This README exists only to fit the Columbia HPML project submission requirements. The actual AssetOpsBench README is preserved at
OLD_README.md.
Please read this first. Our project, after discussion with our IBM mentor, ended up straying away from the typical project format for this class. It has two aspects.
- An agentic MCP server implementation for battery analytics (the agent / application side).
- Performance optimizations on top of that server (the HPC side).
Because of this hybrid scope, we follow the HPML template as closely as possible, but there are deviations. Some things that matter to our work do not exist in the template, and some template sections do not apply to us.
A second reason for the deviations is that we wanted to keep the standards and structure of AssetOpsBench intact. We did not want to restructure the upstream repository simply to fit the HPML submission format. We adopted template conventions where they were cheap to adopt, but we deliberately did not fundamentally change the AssetOpsBench repository layout.
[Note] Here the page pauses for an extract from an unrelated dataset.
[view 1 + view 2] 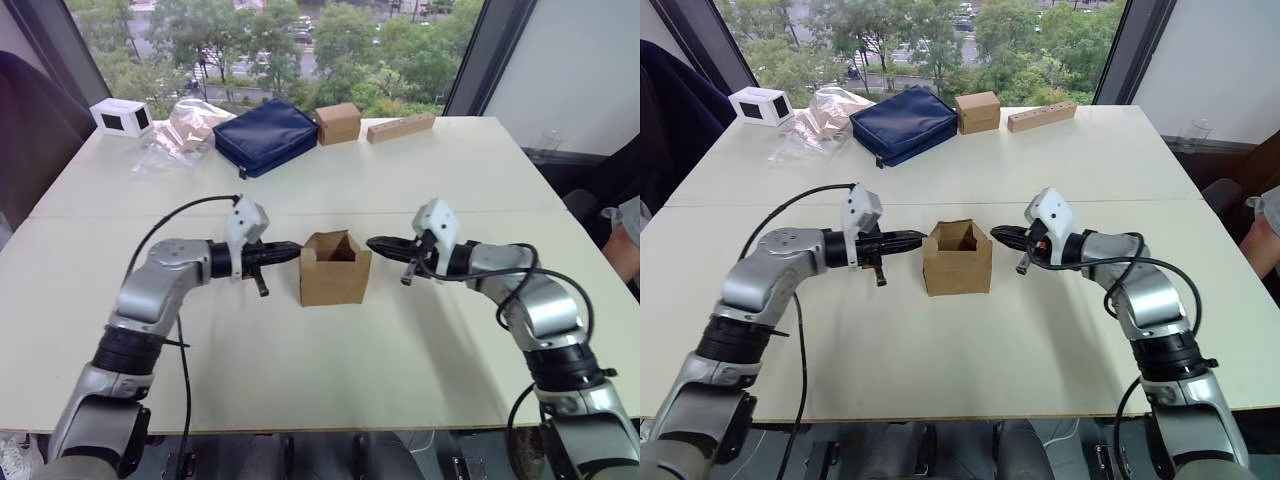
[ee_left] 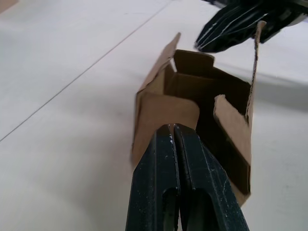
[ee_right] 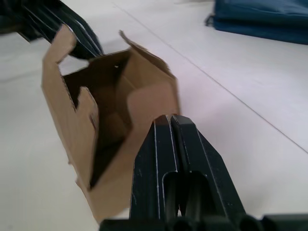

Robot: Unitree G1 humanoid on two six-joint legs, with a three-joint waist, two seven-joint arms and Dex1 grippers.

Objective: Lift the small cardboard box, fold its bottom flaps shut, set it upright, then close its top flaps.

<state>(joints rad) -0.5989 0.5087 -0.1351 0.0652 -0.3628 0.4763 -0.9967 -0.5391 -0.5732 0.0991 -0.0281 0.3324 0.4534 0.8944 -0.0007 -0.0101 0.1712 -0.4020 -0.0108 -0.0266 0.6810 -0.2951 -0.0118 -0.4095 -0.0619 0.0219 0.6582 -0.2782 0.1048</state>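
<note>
The small cardboard box [image 1: 335, 272] stands upright in the middle of the table, its top open. The top flaps [image 2: 163, 65] stick up around the opening, and one side flap [image 3: 84, 108] leans inward. The bottom flaps are hidden under the box. My left gripper [image 1: 295, 252] is shut and empty, its tip against the box's left flap near the rim. My right gripper [image 1: 372, 243] is also shut and empty, its tip at the box's right flap. The two grippers point at each other across the box.
At the table's far side lie a navy bag [image 1: 265, 135], another cardboard box [image 1: 338, 123], a wooden block [image 1: 400, 127], a white box [image 1: 122, 117] and a clear plastic bag [image 1: 185, 128]. A person [image 1: 625, 240] shows at the right edge.
</note>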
Course: High Performance Machine Learning Semester: Spring 2026 Instructor: Dr. Kaoutar El Maghraoui IBM Mentor: Dhval Patel, Senior Technical Staff Member (STSM), IBM
- Team Name: Siuuu (AssetOpsBench Team 7)
- Members:
- Siddharth Gowda (scg2178) - MCP server architecture, tool composition, batching optimization, CouchDB integration
- Rushin Bhatt (rsb2213) - CouchDB telemetry layer, data pipeline, parallel fetch optimization, profiling harness
- Aryaman Agrawal (aa5775) - DNN model integration, tf_keras compatibility layer, disk cache implementation
- Winston Li (wl3062) - Scenario design (15 scenarios), benchmark evaluation, results analysis, documentation
- GitHub repository: https://github.com/siddharthgowda/AssetOpsBench
- Original GitHub repository: https://github.com/IBM/AssetOpsBench
- Final report:
deliverables/report.pdf - Final presentation:
deliverables/presentation.pdf(.pptx) - Experiment-tracking dashboard: none. JSON results from our custom wall-clock profiling are committed in
results/.
The final report PDF and the presentation file are checked into the deliverables/ folder of this repository and uploaded to CourseWorks.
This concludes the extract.